# WHAT YOU HAVE TO DO
Write the listing below out again word for word, without a single picture.

*** SOURCE DATA Section Begins ***

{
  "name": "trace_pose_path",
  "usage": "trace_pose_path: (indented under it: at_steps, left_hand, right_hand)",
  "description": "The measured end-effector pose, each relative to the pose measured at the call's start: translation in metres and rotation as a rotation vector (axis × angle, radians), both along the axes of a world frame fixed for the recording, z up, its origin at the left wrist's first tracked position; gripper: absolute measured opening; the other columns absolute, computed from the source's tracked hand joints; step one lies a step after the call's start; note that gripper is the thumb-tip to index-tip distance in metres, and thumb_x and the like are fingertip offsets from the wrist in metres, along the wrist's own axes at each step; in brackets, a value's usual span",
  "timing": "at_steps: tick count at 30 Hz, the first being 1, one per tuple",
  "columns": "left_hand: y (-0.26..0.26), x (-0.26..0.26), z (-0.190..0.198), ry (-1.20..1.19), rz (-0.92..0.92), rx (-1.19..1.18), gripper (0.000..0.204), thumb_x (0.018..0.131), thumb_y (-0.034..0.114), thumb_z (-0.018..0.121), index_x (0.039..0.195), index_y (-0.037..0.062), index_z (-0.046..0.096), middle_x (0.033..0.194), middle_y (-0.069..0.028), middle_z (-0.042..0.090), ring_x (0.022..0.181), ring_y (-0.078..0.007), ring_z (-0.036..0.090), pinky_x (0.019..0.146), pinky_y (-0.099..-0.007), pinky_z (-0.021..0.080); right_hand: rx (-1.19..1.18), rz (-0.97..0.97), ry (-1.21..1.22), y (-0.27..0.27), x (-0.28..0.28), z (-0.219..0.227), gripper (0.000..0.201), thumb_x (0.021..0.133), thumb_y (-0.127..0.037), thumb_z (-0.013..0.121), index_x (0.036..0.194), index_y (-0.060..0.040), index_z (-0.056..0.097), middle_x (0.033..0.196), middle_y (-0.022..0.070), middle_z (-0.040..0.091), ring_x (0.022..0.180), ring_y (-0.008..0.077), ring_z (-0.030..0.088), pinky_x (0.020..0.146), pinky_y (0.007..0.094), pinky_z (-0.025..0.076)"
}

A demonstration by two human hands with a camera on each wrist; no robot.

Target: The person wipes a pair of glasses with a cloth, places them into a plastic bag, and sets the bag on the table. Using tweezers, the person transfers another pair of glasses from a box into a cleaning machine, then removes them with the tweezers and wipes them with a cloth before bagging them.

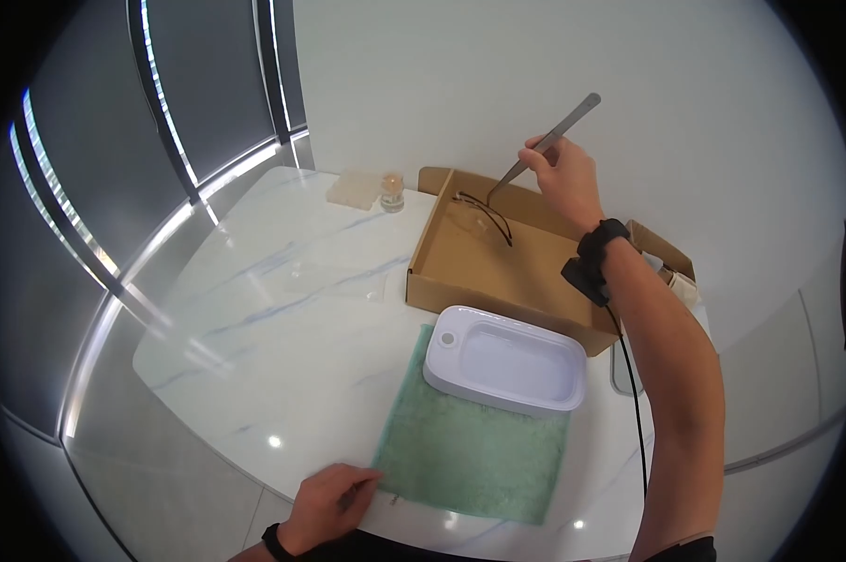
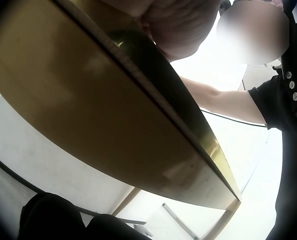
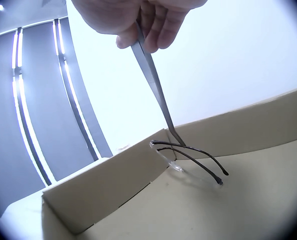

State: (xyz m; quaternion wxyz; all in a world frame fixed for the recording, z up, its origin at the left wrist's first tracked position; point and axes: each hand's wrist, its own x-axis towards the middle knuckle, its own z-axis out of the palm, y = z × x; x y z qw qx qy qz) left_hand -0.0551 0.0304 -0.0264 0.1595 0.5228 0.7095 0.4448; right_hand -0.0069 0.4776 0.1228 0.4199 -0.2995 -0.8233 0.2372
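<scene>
My right hand [image 1: 565,183] grips long metal tweezers [image 1: 564,124] near the middle, bent tips pointing down. In the right wrist view, those tips meet a dark temple arm of a pair of eyeglasses [image 3: 188,155], whose lenses look clear. The eyeglasses are inside the open cardboard box [image 1: 423,258], by its far left corner. My left hand [image 1: 329,506] rests at the table's front edge, fingers loosely bent by the near left corner of a green cloth [image 1: 470,459]. A white oblong basin [image 1: 507,398] with a round button sits on the cloth's far part.
A small glass bottle [image 1: 392,199] and a clear, pale flat case [image 1: 351,189] stand left of the box. To the right, a smaller cardboard box [image 1: 662,245] holds several items. A cable [image 1: 637,403] hangs from my right wrist. A wall [image 1: 423,84] rises behind the table.
</scene>
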Motion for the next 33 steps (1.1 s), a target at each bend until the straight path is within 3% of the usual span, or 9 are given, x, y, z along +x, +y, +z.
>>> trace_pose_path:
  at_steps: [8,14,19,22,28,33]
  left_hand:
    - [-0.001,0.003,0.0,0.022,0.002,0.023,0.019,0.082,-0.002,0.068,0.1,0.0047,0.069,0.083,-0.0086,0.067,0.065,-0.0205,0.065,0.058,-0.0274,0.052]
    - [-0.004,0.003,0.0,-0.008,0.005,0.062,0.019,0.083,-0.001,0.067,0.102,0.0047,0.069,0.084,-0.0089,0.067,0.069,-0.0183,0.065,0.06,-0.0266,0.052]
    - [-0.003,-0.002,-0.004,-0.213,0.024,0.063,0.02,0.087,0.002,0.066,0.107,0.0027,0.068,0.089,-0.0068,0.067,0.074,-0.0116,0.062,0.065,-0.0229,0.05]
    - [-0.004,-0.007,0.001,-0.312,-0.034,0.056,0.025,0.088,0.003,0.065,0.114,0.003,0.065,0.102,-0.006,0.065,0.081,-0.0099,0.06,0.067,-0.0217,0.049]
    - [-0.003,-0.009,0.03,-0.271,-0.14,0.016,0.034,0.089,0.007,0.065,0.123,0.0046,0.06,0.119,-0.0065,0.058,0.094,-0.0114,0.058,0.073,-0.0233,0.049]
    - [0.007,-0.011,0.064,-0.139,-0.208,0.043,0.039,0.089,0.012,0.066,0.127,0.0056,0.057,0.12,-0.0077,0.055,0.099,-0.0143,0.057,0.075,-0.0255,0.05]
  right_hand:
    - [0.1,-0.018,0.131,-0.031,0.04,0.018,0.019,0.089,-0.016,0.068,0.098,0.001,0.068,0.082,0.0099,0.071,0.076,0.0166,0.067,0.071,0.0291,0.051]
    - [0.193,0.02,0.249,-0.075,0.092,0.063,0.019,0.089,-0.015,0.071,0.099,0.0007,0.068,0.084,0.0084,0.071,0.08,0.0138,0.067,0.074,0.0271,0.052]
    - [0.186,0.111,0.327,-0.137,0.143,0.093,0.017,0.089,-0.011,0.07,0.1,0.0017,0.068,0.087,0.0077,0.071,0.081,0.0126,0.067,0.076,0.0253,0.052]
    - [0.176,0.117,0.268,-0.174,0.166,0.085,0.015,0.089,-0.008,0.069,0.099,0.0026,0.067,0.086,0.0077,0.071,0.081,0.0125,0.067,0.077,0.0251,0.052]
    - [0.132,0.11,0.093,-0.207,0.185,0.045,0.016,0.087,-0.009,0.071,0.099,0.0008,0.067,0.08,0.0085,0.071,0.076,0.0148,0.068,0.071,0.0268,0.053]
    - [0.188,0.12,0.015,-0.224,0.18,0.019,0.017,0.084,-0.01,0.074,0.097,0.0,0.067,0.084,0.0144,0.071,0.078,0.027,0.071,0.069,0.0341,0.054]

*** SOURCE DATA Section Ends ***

# EXERCISE OUTPUT
{
  "name": "trace_pose_path",
  "usage": "trace_pose_path: (indented under it: at_steps, left_hand, right_hand)",
  "description": "The measured end-effector pose, each relative to the pose measured at the call's start: translation in metres and rotation as a rotation vector (axis × angle, radians), both along the axes of a world frame fixed for the recording, z up, its origin at the left wrist's first tracked position; gripper: absolute measured opening; the other columns absolute, computed from the source's tracked hand joints; step one lies a step after the call's start; note that gripper is the thumb-tip to index-tip distance in metres, and thumb_x and the like are fingertip offsets from the wrist in metres, along the wrist's own axes at each step; in brackets, a value's usual span",
  "timing": "at_steps: tick count at 30 Hz, the first being 1, one per tuple",
  "columns": "left_hand: y (-0.26..0.26), x (-0.26..0.26), z (-0.190..0.198), ry (-1.20..1.19), rz (-0.92..0.92), rx (-1.19..1.18), gripper (0.000..0.204), thumb_x (0.018..0.131), thumb_y (-0.034..0.114), thumb_z (-0.018..0.121), index_x (0.039..0.195), index_y (-0.037..0.062), index_z (-0.046..0.096), middle_x (0.033..0.194), middle_y (-0.069..0.028), middle_z (-0.042..0.090), ring_x (0.022..0.181), ring_y (-0.078..0.007), ring_z (-0.036..0.090), pinky_x (0.019..0.146), pinky_y (-0.099..-0.007), pinky_z (-0.021..0.080); right_hand: rx (-1.19..1.18), rz (-0.97..0.97), ry (-1.21..1.22), y (-0.27..0.27), x (-0.28..0.28), z (-0.219..0.227), gripper (0.000..0.201), thumb_x (0.021..0.133), thumb_y (-0.127..0.037), thumb_z (-0.013..0.121), index_x (0.036..0.194), index_y (-0.060..0.040), index_z (-0.056..0.097), middle_x (0.033..0.196), middle_y (-0.022..0.070), middle_z (-0.040..0.091), ring_x (0.022..0.180), ring_y (-0.008..0.077), ring_z (-0.030..0.088), pinky_x (0.020..0.146), pinky_y (0.007..0.094), pinky_z (-0.025..0.076)"
}

A demonstration by two human hands with a camera on each wrist; no robot.

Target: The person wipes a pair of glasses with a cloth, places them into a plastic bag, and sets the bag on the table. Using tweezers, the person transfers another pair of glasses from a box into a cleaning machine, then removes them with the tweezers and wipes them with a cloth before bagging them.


State: (xyz m; quaternion wxyz; all in a world frame fixed for the recording, z up, its origin at the left wrist's first tracked position; point and axes: each hand's wrist, its own x-axis towards the middle knuckle, its own z-axis out of the palm, y = z × x; x y z qw qx qy qz) left_hand -0.0551 0.0304 -0.0264 0.1595 0.5228 0.7095 0.4448; right_hand -0.0069 0.4776 0.1228 0.4199 -0.2995 -0.8233 0.2372
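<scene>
My right hand [image 1: 565,183] grips long metal tweezers [image 1: 564,124] near the middle, bent tips pointing down. In the right wrist view, those tips meet a dark temple arm of a pair of eyeglasses [image 3: 188,155], whose lenses look clear. The eyeglasses are inside the open cardboard box [image 1: 423,258], by its far left corner. My left hand [image 1: 329,506] rests at the table's front edge, fingers loosely bent by the near left corner of a green cloth [image 1: 470,459]. A white oblong basin [image 1: 507,398] with a round button sits on the cloth's far part.
A small glass bottle [image 1: 392,199] and a clear, pale flat case [image 1: 351,189] stand left of the box. To the right, a smaller cardboard box [image 1: 662,245] holds several items. A cable [image 1: 637,403] hangs from my right wrist. A wall [image 1: 423,84] rises behind the table.
</scene>
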Motion for the next 33 steps (1.1 s), a target at each bend until the straight path is within 3% of the usual span, or 9 are given, x, y, z along +x, +y, +z.
>>> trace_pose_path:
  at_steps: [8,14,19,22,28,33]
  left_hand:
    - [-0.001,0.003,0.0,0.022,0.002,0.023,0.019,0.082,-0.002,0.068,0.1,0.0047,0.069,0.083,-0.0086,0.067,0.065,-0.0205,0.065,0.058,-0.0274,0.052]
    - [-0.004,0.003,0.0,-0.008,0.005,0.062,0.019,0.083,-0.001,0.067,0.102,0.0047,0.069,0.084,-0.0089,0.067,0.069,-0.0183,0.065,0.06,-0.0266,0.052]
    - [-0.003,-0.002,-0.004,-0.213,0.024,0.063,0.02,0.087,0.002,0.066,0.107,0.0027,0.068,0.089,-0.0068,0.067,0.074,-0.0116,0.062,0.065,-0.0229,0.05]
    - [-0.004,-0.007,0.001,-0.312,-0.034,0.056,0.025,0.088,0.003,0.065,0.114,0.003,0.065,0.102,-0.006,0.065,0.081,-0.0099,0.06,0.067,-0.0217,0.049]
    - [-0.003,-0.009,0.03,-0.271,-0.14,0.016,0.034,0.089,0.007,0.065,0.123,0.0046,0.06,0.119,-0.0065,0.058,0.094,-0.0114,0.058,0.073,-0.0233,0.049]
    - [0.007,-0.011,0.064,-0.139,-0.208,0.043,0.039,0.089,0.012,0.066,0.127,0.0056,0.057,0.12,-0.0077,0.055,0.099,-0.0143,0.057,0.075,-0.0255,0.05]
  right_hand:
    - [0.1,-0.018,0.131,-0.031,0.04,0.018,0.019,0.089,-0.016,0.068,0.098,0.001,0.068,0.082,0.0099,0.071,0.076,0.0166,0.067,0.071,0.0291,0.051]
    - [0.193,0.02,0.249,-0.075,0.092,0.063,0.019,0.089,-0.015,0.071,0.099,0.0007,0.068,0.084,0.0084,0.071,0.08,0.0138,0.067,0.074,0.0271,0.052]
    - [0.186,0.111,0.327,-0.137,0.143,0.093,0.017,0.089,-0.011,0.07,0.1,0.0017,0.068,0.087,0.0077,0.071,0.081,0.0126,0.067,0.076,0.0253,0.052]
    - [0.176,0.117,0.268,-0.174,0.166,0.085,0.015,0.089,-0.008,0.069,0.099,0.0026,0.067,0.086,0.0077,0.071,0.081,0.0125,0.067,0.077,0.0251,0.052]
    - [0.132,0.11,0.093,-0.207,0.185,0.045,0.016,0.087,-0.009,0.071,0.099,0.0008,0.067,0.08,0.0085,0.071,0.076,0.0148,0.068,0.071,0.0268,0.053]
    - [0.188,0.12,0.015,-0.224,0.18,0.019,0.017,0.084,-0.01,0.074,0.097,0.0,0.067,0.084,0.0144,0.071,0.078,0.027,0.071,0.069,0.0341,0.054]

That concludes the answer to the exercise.